What to produce => Scan the data for "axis" and copy the lines it appears in.

'''

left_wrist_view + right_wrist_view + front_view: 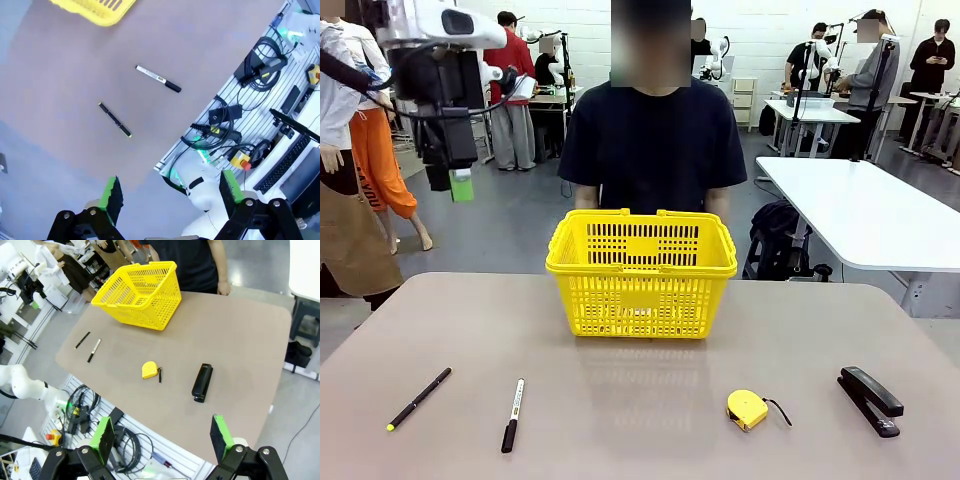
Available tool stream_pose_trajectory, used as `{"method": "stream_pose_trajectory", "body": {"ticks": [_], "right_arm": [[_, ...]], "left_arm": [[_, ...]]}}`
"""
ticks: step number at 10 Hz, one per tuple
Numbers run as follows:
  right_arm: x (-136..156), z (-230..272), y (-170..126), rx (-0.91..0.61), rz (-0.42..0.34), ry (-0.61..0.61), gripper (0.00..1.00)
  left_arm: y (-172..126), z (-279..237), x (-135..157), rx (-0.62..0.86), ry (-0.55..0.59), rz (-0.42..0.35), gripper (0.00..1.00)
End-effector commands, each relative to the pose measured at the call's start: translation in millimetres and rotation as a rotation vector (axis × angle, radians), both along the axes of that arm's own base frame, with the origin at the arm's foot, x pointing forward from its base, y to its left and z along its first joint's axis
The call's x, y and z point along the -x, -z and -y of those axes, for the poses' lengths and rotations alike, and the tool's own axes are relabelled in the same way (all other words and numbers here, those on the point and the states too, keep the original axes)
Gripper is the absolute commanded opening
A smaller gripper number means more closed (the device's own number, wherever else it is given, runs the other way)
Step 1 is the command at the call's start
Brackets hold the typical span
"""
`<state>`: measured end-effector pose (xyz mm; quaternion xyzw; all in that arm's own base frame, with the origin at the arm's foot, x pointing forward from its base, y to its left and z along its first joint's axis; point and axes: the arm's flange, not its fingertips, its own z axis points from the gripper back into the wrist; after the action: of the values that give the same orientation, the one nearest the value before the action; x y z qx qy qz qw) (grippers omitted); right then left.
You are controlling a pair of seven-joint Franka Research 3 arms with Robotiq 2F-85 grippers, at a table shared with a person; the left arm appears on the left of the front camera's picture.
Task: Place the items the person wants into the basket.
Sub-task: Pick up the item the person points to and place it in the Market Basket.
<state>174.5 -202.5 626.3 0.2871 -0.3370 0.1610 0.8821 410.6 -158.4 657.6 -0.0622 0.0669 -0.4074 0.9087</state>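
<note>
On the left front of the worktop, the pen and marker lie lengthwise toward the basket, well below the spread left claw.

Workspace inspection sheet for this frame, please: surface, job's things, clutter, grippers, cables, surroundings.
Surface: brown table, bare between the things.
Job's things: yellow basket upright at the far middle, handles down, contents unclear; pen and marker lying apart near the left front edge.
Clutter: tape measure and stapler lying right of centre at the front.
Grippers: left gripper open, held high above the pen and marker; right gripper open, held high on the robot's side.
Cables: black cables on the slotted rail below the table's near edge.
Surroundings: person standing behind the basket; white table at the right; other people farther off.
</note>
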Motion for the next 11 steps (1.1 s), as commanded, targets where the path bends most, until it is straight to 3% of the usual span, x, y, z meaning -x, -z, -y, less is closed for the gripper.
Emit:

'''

Reply =>
End-effector commands, each relative to the pose measured at the call's start: translation in millimetres and rotation as a rotation vector (axis × angle, radians), both along the axes of that arm's own base frame, with the origin at the arm's foot, x pointing forward from its base, y to its left and z along its first joint's axis
`<state>`: measured end-effector pose (xyz mm; quaternion xyzw; all in that arm's own base frame, with the origin at the arm's foot, x pointing forward from its base, y to its left and z along its first joint's axis; point and axes: the arm's flange, not its fingertips, its own z axis points from the gripper back into the wrist; after the action: of the values that give the same orientation, the one nearest the value before the action; x y z qx qy qz qw) (grippers omitted); right then left.

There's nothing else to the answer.